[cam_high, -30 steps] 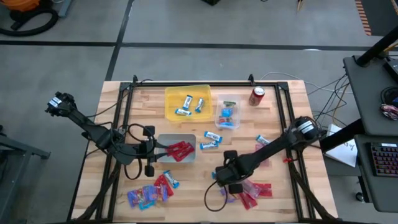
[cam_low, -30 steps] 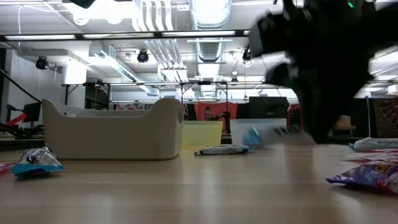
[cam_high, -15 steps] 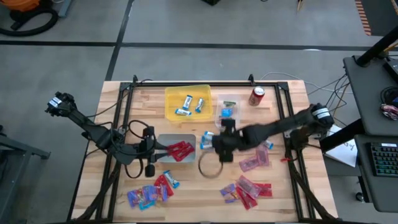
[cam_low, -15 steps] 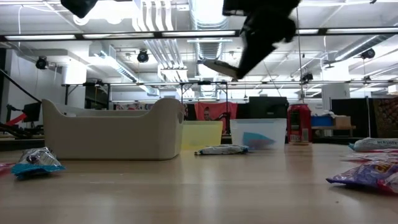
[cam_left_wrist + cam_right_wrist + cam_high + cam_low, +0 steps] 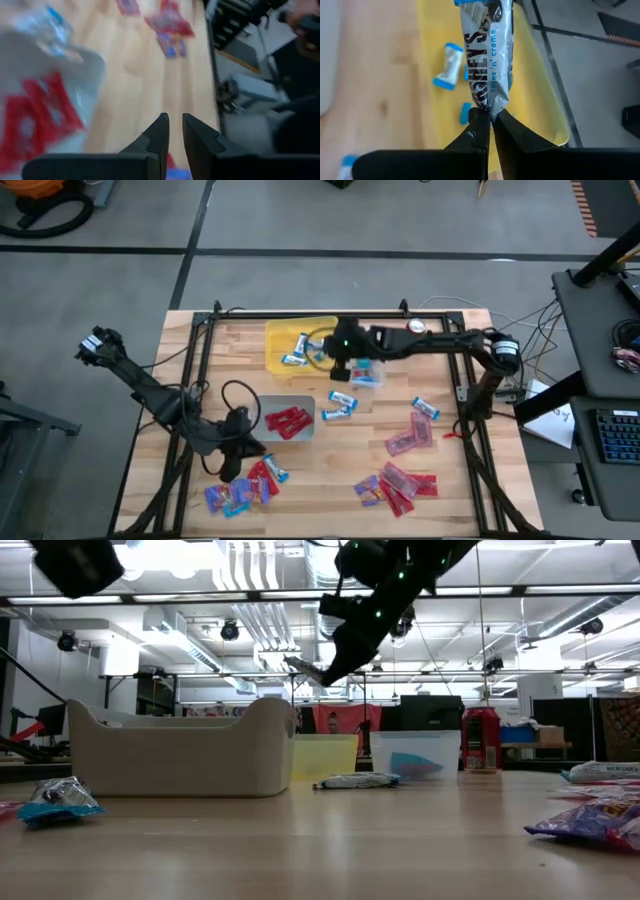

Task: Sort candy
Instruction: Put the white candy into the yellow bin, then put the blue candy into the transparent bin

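Two arms; three bins: yellow bin [image 5: 285, 338], grey bin [image 5: 262, 406], clear bin [image 5: 372, 372]; one red soda can [image 5: 413, 328]; four blue-and-silver mini bars [image 5: 341, 399] loose on wood.

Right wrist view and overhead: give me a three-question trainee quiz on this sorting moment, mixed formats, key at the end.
1. True or false: the right gripper is shut on a blue-and-silver mini bar.
2. What does that bar hang over? A) grey bin B) yellow bin C) red soda can
3. Fill in: the grey bin holds ___ packets.

Key: 1 true; 2 B; 3 red.
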`<state>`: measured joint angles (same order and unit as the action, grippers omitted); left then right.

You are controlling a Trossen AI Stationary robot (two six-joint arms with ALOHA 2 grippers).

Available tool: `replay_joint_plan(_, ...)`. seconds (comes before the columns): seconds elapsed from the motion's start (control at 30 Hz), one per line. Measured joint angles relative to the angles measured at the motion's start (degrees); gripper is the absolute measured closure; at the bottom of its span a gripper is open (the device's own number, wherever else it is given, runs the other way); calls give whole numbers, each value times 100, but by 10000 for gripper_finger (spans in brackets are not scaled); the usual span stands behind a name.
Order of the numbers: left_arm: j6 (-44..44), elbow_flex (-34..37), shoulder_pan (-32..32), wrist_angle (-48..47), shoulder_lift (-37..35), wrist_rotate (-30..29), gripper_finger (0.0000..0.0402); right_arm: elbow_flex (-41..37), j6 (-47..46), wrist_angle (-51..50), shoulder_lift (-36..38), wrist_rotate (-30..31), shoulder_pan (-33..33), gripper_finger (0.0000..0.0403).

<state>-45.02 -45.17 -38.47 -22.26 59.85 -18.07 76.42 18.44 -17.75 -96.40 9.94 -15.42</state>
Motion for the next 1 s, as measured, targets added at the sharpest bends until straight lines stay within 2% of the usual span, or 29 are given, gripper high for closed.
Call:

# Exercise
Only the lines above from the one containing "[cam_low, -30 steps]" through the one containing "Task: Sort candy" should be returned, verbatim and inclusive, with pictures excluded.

# Answer box
[cam_low, -30 steps] 
[cam_high, -15 steps] 
[cam_low, -15 steps] 
[cam_left_wrist + cam_right_wrist + cam_high + cam_low, +0 steps] 

Task: Sort candy

No more work is left in this exercise.